→ Task description
Could you find each line of the data below that contains the word "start" and copy those lines?

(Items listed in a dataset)
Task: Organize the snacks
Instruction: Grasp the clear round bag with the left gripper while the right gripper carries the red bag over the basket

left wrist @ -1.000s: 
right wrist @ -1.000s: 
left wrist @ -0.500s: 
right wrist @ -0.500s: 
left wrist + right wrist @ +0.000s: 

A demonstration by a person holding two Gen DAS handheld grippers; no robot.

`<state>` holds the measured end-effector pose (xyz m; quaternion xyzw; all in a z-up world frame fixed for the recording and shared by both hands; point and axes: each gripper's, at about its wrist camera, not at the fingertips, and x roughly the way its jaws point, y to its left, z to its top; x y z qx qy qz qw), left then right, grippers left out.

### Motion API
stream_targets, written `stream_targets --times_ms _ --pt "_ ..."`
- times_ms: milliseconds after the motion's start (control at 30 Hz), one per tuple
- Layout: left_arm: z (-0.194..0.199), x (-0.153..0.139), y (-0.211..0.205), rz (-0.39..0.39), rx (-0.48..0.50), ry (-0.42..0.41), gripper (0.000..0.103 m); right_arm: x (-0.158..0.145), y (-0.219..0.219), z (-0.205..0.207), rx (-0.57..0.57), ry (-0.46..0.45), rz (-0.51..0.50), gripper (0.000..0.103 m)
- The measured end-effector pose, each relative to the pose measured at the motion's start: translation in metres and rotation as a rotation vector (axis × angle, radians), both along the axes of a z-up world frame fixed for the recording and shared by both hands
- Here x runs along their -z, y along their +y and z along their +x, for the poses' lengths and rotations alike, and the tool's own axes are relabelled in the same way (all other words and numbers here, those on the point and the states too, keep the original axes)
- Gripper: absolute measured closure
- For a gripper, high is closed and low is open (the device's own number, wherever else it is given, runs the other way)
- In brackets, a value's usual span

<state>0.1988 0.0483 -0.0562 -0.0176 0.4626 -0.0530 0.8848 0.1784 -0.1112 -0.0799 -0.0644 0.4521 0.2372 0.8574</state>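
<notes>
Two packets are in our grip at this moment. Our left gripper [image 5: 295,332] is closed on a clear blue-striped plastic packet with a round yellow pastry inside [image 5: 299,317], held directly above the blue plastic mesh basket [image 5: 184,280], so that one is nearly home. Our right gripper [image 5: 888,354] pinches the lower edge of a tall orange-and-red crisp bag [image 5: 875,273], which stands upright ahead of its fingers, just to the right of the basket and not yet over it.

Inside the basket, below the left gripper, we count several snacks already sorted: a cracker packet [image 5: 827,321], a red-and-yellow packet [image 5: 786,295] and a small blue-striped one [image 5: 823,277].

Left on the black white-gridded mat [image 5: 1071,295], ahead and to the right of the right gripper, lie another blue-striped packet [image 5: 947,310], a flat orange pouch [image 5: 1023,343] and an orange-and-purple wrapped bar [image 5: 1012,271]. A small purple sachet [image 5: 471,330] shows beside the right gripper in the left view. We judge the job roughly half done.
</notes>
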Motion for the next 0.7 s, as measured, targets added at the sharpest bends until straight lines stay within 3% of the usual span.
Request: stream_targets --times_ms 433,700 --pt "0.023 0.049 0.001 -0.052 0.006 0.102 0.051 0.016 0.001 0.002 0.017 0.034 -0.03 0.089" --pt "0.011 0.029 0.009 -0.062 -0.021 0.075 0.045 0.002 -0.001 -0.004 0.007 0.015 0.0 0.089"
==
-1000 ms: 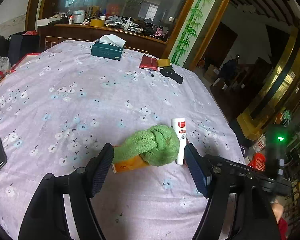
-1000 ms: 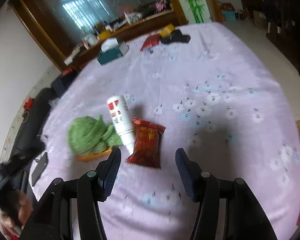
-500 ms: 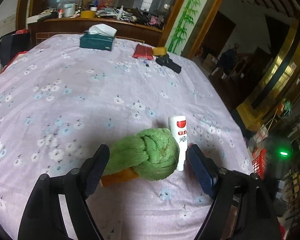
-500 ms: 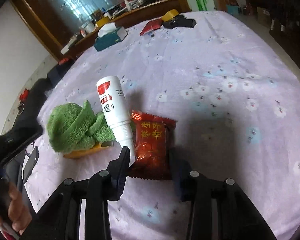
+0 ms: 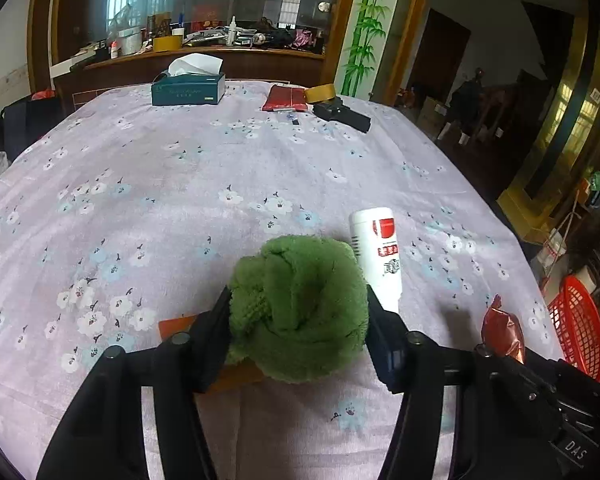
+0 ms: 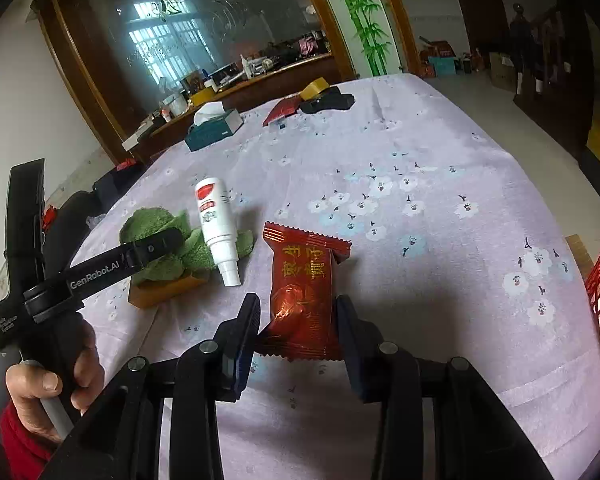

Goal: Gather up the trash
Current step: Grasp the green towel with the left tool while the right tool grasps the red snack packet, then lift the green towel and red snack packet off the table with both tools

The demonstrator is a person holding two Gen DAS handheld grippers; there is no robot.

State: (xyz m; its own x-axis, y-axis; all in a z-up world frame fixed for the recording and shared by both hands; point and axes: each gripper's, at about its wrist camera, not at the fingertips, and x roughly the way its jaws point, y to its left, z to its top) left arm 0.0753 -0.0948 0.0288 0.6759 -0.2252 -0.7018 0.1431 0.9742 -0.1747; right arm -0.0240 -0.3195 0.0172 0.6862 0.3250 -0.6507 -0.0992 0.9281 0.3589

→ Final answer
- times_ms: milliseconds after the motion's start (control at 30 Hz), one per tuple
- The measured end-effector pose, each relative to the pose measured at the motion's start: translation in metres and rotation as a rotation vector (axis × angle, radians), both along the axes of a z-up world frame fixed for the recording and shared by both hands

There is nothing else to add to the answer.